What you will do: Only the lines from the one containing "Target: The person" through the one containing "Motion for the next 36" should be printed, exactly as they appear below, with both ends included.

»»

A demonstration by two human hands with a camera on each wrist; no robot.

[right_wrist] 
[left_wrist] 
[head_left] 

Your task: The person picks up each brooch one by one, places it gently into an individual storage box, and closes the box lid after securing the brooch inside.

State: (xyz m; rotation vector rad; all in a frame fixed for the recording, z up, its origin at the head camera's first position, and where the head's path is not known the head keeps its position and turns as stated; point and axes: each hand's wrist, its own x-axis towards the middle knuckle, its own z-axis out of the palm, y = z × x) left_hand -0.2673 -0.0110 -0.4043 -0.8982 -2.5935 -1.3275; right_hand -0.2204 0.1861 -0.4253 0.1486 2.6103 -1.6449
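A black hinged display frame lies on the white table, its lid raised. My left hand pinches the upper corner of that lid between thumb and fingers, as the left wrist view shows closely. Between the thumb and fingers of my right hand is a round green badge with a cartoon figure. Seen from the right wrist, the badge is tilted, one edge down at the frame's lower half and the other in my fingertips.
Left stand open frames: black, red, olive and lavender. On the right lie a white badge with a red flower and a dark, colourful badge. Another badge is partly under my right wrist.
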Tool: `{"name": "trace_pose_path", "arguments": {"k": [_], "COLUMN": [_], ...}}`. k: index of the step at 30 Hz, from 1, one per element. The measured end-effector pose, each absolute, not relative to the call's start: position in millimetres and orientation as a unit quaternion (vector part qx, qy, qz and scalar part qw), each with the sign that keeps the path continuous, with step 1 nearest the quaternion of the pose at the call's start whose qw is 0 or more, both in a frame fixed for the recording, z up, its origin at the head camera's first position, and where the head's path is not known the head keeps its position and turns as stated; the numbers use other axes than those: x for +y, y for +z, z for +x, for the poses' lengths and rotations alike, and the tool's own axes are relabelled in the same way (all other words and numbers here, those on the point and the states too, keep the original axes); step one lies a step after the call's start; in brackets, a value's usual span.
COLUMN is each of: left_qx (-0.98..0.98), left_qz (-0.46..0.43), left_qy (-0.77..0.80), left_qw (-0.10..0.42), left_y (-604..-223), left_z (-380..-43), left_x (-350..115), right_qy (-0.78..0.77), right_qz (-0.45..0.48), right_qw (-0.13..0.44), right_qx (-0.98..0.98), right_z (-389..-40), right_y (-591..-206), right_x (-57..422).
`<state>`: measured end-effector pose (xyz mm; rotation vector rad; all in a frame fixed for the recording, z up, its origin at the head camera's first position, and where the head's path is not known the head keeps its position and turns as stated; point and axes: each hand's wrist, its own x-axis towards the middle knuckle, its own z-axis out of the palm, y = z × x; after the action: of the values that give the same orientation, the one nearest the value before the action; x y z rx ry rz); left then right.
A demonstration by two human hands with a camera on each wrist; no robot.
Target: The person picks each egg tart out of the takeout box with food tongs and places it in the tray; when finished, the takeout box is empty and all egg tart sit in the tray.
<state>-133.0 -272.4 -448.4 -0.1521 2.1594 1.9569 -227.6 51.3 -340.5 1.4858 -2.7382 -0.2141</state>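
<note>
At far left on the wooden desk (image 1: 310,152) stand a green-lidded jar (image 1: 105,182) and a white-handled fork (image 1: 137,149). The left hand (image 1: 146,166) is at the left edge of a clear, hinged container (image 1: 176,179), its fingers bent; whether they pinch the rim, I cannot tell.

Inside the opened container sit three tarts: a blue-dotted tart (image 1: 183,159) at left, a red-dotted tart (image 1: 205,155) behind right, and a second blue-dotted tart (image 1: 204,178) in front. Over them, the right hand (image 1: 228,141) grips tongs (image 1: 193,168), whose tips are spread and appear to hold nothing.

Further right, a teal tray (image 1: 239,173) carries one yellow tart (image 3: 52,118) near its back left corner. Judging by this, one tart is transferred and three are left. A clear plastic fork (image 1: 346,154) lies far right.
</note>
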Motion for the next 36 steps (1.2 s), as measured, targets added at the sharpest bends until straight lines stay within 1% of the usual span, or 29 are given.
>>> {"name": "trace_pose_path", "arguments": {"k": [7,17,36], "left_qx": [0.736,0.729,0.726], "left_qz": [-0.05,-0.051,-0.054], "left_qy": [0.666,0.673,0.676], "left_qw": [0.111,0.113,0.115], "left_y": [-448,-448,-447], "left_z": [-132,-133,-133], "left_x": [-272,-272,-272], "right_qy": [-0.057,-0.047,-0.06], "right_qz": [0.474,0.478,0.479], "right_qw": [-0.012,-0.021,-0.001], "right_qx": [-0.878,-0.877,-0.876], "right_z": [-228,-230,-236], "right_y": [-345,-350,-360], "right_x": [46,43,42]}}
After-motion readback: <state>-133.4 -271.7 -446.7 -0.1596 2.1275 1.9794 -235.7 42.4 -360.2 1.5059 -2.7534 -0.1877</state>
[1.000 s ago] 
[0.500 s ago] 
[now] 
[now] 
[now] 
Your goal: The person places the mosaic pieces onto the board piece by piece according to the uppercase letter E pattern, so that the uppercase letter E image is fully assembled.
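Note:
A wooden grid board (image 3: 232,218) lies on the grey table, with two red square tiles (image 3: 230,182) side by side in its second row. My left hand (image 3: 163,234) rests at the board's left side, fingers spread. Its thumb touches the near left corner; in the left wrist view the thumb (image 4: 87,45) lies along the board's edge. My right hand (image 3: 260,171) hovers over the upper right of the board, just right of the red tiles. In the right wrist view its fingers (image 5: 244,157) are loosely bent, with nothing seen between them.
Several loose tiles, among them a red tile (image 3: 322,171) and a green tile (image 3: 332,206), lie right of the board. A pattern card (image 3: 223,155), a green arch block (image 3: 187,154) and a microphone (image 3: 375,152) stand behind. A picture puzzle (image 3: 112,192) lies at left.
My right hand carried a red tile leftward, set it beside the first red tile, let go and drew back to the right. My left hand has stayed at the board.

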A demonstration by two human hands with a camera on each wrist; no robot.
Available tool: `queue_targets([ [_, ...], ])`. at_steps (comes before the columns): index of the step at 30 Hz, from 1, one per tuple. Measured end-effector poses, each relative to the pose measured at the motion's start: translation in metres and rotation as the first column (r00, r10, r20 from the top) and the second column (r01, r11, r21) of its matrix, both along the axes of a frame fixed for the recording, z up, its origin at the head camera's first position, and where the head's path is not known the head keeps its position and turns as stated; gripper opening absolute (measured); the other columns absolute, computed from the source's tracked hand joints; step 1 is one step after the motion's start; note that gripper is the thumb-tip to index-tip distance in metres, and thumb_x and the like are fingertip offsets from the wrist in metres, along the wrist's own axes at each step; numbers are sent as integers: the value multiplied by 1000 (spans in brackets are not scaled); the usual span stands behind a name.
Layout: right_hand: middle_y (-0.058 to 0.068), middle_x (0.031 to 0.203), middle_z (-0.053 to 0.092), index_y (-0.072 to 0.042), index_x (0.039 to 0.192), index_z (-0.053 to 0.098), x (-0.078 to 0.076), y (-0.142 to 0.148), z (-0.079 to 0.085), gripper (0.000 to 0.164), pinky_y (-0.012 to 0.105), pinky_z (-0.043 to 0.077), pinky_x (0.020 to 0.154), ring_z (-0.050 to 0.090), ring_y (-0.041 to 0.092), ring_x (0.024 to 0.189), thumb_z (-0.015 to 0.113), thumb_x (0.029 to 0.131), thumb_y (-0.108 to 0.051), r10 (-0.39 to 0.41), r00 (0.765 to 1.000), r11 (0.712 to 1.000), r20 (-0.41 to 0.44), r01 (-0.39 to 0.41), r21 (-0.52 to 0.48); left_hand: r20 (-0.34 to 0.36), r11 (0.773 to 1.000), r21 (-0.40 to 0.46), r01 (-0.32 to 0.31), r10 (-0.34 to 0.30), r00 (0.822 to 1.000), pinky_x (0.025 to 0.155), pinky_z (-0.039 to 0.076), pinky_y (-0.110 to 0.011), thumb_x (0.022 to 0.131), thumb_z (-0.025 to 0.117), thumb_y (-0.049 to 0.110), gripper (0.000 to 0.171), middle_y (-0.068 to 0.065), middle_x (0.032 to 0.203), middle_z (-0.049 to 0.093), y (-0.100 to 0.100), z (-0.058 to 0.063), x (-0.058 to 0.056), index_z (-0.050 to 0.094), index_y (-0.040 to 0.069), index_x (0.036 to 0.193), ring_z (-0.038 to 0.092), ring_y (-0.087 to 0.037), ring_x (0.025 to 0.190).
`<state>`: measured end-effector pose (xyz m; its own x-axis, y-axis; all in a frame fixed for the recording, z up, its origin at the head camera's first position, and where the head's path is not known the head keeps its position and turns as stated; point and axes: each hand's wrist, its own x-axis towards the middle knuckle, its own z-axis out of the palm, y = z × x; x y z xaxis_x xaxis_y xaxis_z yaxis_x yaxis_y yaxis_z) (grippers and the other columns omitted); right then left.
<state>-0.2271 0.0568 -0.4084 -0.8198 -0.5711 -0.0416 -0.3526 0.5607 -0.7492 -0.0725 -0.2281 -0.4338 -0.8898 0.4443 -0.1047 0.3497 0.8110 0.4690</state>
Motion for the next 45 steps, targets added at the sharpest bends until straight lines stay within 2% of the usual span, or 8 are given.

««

Reply to the exercise:
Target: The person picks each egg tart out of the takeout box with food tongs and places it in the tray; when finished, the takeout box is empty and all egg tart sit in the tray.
<state>-133.0 -272.4 -448.4 -0.1521 2.1594 1.9569 -227.6 51.3 -340.5 1.4858 -2.7382 -0.2141</state>
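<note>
At far left on the wooden desk (image 1: 310,152) stand a green-lidded jar (image 1: 105,182) and a white-handled fork (image 1: 137,149). The left hand (image 1: 146,166) is at the left edge of a clear, hinged container (image 1: 176,179), its fingers bent; whether they pinch the rim, I cannot tell.

Inside the opened container sit three tarts: a blue-dotted tart (image 1: 183,159) at left, a red-dotted tart (image 1: 205,155) behind right, and a second blue-dotted tart (image 1: 204,178) in front. Over them, the right hand (image 1: 228,141) grips tongs (image 1: 193,168), whose tips are spread and appear to hold nothing.

Further right, a teal tray (image 1: 239,173) carries one yellow tart (image 3: 52,118) near its back left corner. Judging by this, one tart is transferred and three are left. A clear plastic fork (image 1: 346,154) lies far right.
</note>
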Motion for the next 36 steps (1.2 s), as measured, targets added at the sharpest bends until straight lines stay within 1% of the usual span, or 29 are given.

There is no more to this output.